Tuesday, June 11, 2013

Enhanced OLAP Functionality

In addition to OLAP functions such as RANK, DENSE_RANK and ROW_NUMBER, which were already supported in previous releases of DB2 LUW, v9.5 introduces five additional OLAP functions: LAG, LEAD, FIRST_VALUE, LAST_VALUE and RATIO_TO_REPORT.

The LAG function returns the expression value for the row that is “x” rows before the current row in an OLAP window of data.

The LEAD function returns the expression value for the row that is “x” rows after the current row in an OLAP window of data.

The FIRST_VALUE function returns the expression value for the first row in an OLAP window of data.

The LAST_VALUE function returns the expression value for the last row in an OLAP window of data.

The RATIO_TO_REPORT function returns the ratio of an argument to the sum of the arguments in an OLAP window of data.

These new functions can best be understood through a simple example that uses three of these new functions.

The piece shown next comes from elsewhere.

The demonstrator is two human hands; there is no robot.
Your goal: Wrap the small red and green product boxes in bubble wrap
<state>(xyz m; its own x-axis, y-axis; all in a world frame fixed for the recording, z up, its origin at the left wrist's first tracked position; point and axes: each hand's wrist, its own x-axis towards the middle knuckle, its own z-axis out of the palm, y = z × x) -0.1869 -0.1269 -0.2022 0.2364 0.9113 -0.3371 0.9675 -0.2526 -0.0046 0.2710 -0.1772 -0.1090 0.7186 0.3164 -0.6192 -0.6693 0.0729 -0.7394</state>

Given the following table:

CREATE TABLE SALARY_TABLE
    (NAME VARCHAR(20)
    ,SALARY DECIMAL(8,2)
    );

. . . that is populated with 20 rows of data, the following query is executed:

SELECT NAME, SALARY,
      (LEAD (SALARY, 1) OVER (ORDER BY SALARY)) – SALARY AS LEAD,
       FIRST_VALUE (SALARY) OVER (ORDER BY SALARY DESC) – SALARY AS FRST_VAL,
       DECIMAL(RATIO_TO_REPORT (SALARY) OVER (), 5, 4) AS RATIO_TO_REPORT
    FROM SALARY_TABLE
    ORDER BY SALARY DESC;

The result of the query is shown below:

NAME        SALARY        LEAD     FRST_VAL    RATIO_TO_REPORT

ELLEN    200000.00           -         0.00             0.1130
PETE     175000.00    25000.00     25000.00             0.0989
FRANK    150000.00    25000.00     50000.00             0.0847
CATHY    125000.00    25000.00     75000.00             0.0706
TOM      120000.00     5000.00     80000.00             0.0678
JOE      100000.00    20000.00    100000.00             0.0565
SUE      100000.00        0.00    100000.00             0.0565
DEB       90000.00    10000.00    110000.00             0.0508
JOAN      85000.00     5000.00    115000.00             0.0480
DAVE      80000.00     5000.00    120000.00             0.0452
SALLY     80000.00        0.00    120000.00             0.0452
BILL      75000.00     5000.00    125000.00             0.0424
BOB       70000.00     5000.00    130000.00             0.0395
ANN       60000.00    10000.00    140000.00             0.0339
PAUL      50000.00    10000.00    150000.00             0.0282
KAREN     50000.00        0.00    150000.00             0.0282
MARY      50000.00        0.00    150000.00             0.0282
RAY       45000.00     5000.00    155000.00             0.0254
TRACY     40000.00     5000.00    160000.00             0.0226
JIM       25000.00    15000.00    175000.00             0.0141

First, let’s look at the LEAD function. We want to get the difference between each person’s salary, and the salary of the person directly before them in result set. Since the result set is returned in descending order of SALARY, Ellen is listed first with the highest salary and has a null value for LEAD, since nobody is listed before her. Pete is next, and his salary is 25,000.00 less than Ellen’s. Frank’s salary is 25,000.00 less than Pete’s, and so on. In the event of a two or more people with equal salaries, the first one listed has a delta salary compared to the person before him/her, and the second (and subsequent) “ties” have a LEAD value of 0.00.

The FIRST_VALUE function in this example is showing the difference between the person’s own salary and the salary of the highest paid person in the department (Ellen, with 200,000.00).

The RATIO_TO_REPORT function in this example shows the ratio (or percentage) of each person’s salary compared to the total salary of everybody listed. The total salary of the entire table is 1,770,000.00. With a salary of 200,000.00, Ellen is making 0.1130 of the total salary in the table. Jim, at the bottom with a salary of only 25,000.00, is only making 0.0141 of the total salary in the table.

OLAP functions can also be “partitioned” by another value. If our table contained a column for the DEPARTMENT that each employee worked in, the OLAP functions could be further broken down such that the FIRST_VALUE and RATIO_TO_REPORT functions would be relative to each employee’s standing within their department rather than the entire table as a whole.